Keeping track of insurance policies can be as daunting a task as creating them, which is why the software will help you with this side of your business, too. Tools will help you to provide timely and accurate quotes, handle claims, track customer history and issue bills.
Additionally, this part of the software system can help ensure that your policies are in adherence with all applicable local, state and federal regulations.
Common Features of Insurance Policy Software
|Policy creation||Provides a centralized database that houses all of your agency's policy types, along with a library of templates that you can use to create new policy packages.|
|Policy issuance||Enables you to issue policies to customers more efficiently, making it quicker and easier to provide quotes, calculate rates, create contracts and get them signed; field customer inquiries; and track all policies once they've been issued.|
|Compliance management||Helps ensure that all of your issued policies are compliant with all legal and industry regulations on the local, state and national level.|
|Claims tracking||The key feature of insurance policies is how well they handle policy holder claims, and tools within the software will make this process easier for both you and your customers. Automated filing and cross-referencing will make filing claims and issuing payment quicker and more efficient.|
|Customer portal||Provides an online portal that your customers can access to manage their policies and accounts. This can save you a lot of time and money in customer service phone calls, while also increasing your customers' satisfaction rate.|
|Billing and accounting||Automates the billing of your customers so you can save time and money, while improving accuracy. You can also automate features of your accounting in order to track both overall profits and the profit margin of individual policies.|
Vertafore Agency Platform's interactive policy builder page
What Type of Buyer Are You?
Insurance agencies, because they require so much capital to be on hand, tend to be medium to large sized companies. As such, few insurance policy software packages are designed for small businesses, and many only cater to enterprise-level agencies.

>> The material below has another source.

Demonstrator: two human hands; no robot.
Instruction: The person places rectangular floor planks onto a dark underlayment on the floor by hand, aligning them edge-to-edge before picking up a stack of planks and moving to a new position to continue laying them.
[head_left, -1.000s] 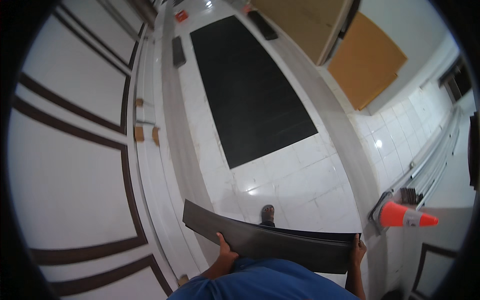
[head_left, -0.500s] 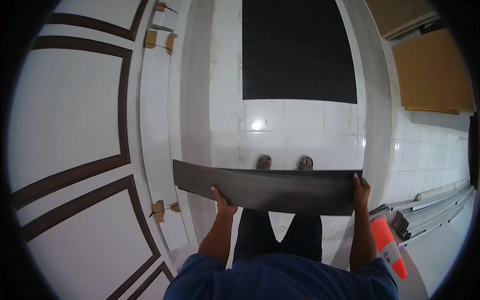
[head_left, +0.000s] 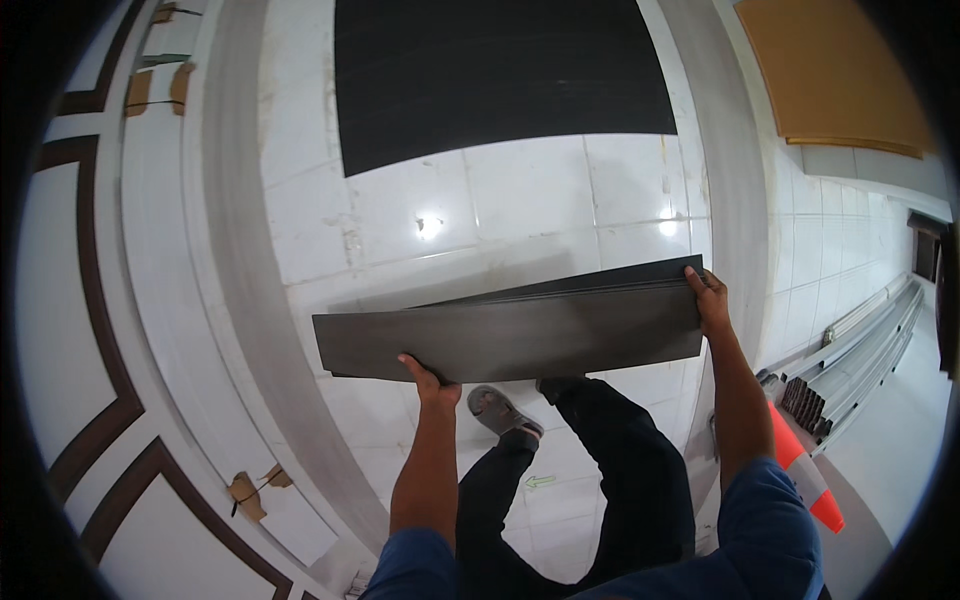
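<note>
A stack of long, thin, dark grey planks (head_left: 520,335) stretches crosswise in front of me, slightly fanned so a darker sheet shows behind the top one. My left hand (head_left: 433,385) grips its lower edge left of centre, thumb on the face and the other fingers hidden behind. My right hand (head_left: 710,300) is closed round the upper right end. Below the stack are my sandalled feet on white tiles (head_left: 520,200). Beyond it, a large black rectangle of flooring (head_left: 500,80) lies flat on the tiles.
Long white lengths with cardboard pads (head_left: 150,200) lie along the panelled left side (head_left: 60,260). On the right are leaning tan boards (head_left: 830,70), bundled metal profiles (head_left: 870,340) and an orange-and-white cone (head_left: 800,460) on its side. Grey strips (head_left: 725,180) run along both edges of the floor.
My view has tipped down and shifted, bringing more of my legs and feet in. The held stack has tilted, its right end now higher, and my feet have moved.
</note>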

Your insurance agency may fall into one of the following categories with specific software needs:
- Health insurance provider. Health insurance can be among the most complex type of policies, so you will likely want to get the most robust, feature-rich software suite possible. Given the immense body of law surrounding health insurance, you will especially want features that enable you to maintain compliance.
- Life insurance provider. Because of the financial complexities often tied up in life insurance (including, and especially the high payout for those policies), you will want to make sure that you have a system that has strong accounting features.

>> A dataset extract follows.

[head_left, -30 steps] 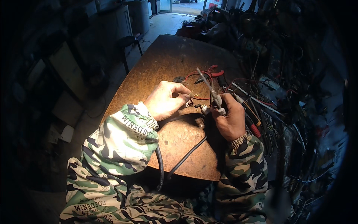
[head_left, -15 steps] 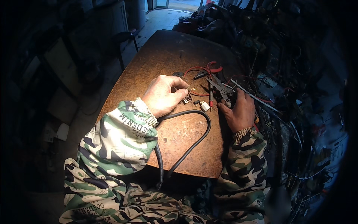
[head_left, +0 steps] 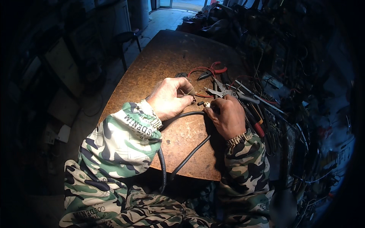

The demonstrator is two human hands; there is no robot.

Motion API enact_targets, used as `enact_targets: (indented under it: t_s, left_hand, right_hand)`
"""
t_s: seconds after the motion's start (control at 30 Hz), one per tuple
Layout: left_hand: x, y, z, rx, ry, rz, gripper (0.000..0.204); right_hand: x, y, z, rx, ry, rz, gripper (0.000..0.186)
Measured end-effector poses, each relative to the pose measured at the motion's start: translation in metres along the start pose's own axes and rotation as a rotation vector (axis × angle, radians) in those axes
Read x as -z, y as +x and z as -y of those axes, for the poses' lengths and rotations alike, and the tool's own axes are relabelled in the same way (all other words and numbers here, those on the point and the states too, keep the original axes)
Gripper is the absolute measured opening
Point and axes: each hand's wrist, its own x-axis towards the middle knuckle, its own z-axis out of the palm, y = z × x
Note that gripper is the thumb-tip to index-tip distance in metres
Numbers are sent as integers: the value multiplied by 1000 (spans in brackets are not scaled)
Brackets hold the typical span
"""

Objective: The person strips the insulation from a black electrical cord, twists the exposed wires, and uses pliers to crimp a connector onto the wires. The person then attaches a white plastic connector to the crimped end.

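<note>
My left hand [head_left: 172,99] is closed in a pinch above the wooden table, with thin wire ends [head_left: 200,92] showing bare, coppery tips beyond its fingertips. A thick black cable [head_left: 161,167] runs from beneath this hand, loops across the table and drops over the near edge. My right hand [head_left: 227,117] pinches at a small white connector [head_left: 207,104], which its thumb and fingers partly cover. Beside the connector lies a small black piece [head_left: 200,103]. Just beyond my right hand rest grey wire strippers [head_left: 224,92], jaws towards the left.
Red-handled pliers [head_left: 218,70] and red leads lie farther back on the wooden table [head_left: 159,60]. Tools and rods crowd its right side, with a dark heap of cables and parts [head_left: 289,95] beyond. A black stool [head_left: 125,37] stands at the far left.
My right hand has left the wire strippers and moved left to the white connector. The strippers now lie turned, jaws farther left. My left hand has barely moved.
</note>
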Motion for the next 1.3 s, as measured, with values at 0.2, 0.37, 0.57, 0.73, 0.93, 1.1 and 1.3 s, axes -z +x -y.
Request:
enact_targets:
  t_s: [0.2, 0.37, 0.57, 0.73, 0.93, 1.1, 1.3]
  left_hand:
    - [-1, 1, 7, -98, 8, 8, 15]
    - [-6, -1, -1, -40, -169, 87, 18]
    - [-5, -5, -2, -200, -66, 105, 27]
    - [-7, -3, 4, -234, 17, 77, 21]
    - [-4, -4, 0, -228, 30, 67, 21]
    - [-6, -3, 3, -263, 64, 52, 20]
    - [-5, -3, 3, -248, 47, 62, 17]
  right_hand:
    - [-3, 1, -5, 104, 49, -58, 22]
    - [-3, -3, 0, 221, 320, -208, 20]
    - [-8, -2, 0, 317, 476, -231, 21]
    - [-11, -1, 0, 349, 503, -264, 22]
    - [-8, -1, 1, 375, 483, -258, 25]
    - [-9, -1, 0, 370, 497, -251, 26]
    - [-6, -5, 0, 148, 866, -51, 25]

- Auto insurance provider. The ability to provide a quick quote and easy claims process will be of key importance in this market, since it is so highly competitive amongst consumers.
- Homeowners insurance provider. Similar to auto insurance, you will want to be able to quickly and competitively provide a realistic quote to applicants.

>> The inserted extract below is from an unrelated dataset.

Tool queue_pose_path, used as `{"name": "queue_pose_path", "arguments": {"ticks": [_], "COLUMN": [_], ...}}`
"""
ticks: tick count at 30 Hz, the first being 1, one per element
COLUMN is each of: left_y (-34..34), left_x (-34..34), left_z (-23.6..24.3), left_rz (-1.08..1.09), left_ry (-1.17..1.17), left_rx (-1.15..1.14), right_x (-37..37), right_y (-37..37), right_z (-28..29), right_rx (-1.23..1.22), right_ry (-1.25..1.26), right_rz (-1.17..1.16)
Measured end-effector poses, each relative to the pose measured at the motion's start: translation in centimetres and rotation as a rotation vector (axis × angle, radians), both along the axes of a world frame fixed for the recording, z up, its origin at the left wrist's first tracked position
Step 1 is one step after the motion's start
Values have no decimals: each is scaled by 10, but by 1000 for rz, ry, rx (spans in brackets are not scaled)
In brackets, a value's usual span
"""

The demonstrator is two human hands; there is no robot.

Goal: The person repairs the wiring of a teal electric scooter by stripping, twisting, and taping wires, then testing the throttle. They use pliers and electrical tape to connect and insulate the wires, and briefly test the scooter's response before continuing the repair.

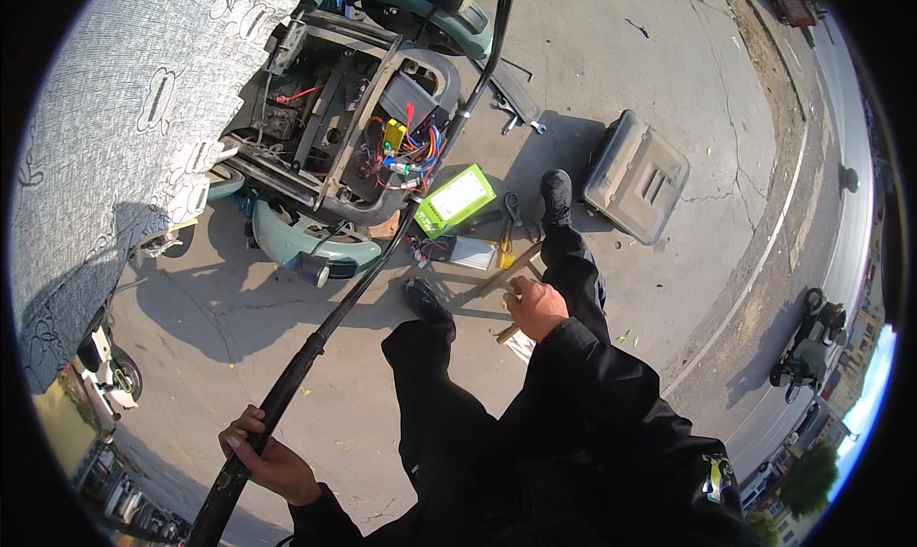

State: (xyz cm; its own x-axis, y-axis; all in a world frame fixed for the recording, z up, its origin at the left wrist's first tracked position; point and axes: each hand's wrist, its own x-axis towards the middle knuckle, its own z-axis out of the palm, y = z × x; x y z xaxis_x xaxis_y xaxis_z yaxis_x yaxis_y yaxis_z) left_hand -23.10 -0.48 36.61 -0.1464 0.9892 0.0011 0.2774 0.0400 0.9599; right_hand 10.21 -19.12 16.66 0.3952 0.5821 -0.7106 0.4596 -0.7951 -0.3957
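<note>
My left hand (272, 463) is wrapped round a long black pole (310, 348), which slants from the lower left up past the vehicle. My right hand (537, 308) hangs in front of my right leg with fingers loosely bent and slightly apart, and I see nothing in them. Just past it lie wooden sticks (506, 273), which may be part of a frame. Beyond my shoes a bright green box-shaped unit (457, 201) with a white label lies on the ground. Beside it are a silver finned box (472, 253) with wires and a yellow tool (505, 251).
A teal vehicle (310, 241) stands ahead with its frame uncovered and a bundle of coloured wires (413, 155) showing. Patterned grey fabric (115, 136) fills the upper left. Wrenches (509, 117) lie near a tan toolbox (638, 177). A dark three- or four-wheeled vehicle (807, 346) stands at right.
</note>
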Motion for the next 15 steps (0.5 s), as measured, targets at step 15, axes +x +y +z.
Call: {"name": "queue_pose_path", "arguments": {"ticks": [15], "left_y": [11], "left_x": [84], "left_z": [-250], "left_rz": [846], "left_ry": [56], "left_rx": [527], "right_x": [151], "right_y": [23], "right_z": [-468], "right_rx": [-112], "right_ry": [-320], "right_rz": [547]}}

Other factors to take into consideration when picking the best policy management software for your business may include:
- Integration with other systems. Your insurance policy software may be part of a larger, integrated insurance suite, but if it is a stand-alone package you need to be sure that the software you purchase can integrate with other systems you'll be using. You'll need to be able to check policies against your accounting or your customer relationship management (CRM) software, for example, and the two programs must be compatible in order to work together. Make sure you talk to vendors about how well their software will integrate with these other systems.
- Cloud-based versus on-premise software. In the past, most software was hosted by businesses on their own premises. This meant that a business would purchase dedicated hardware along with their software so that they could run the software's programs. Such a process required businesses to have the space to host extra servers, as well as the IT resources and knowledge base to set up and maintain the system. Today, it is far more common (though not universal) to find vendors providing their software via the cloud. This means that businesses have no need to host the software themselves, and instead access it via the internet. This costs less up front and limits the amount of time and money that must be dedicated to IT upkeep. Be sure to check with vendors as to how their software will be hosted.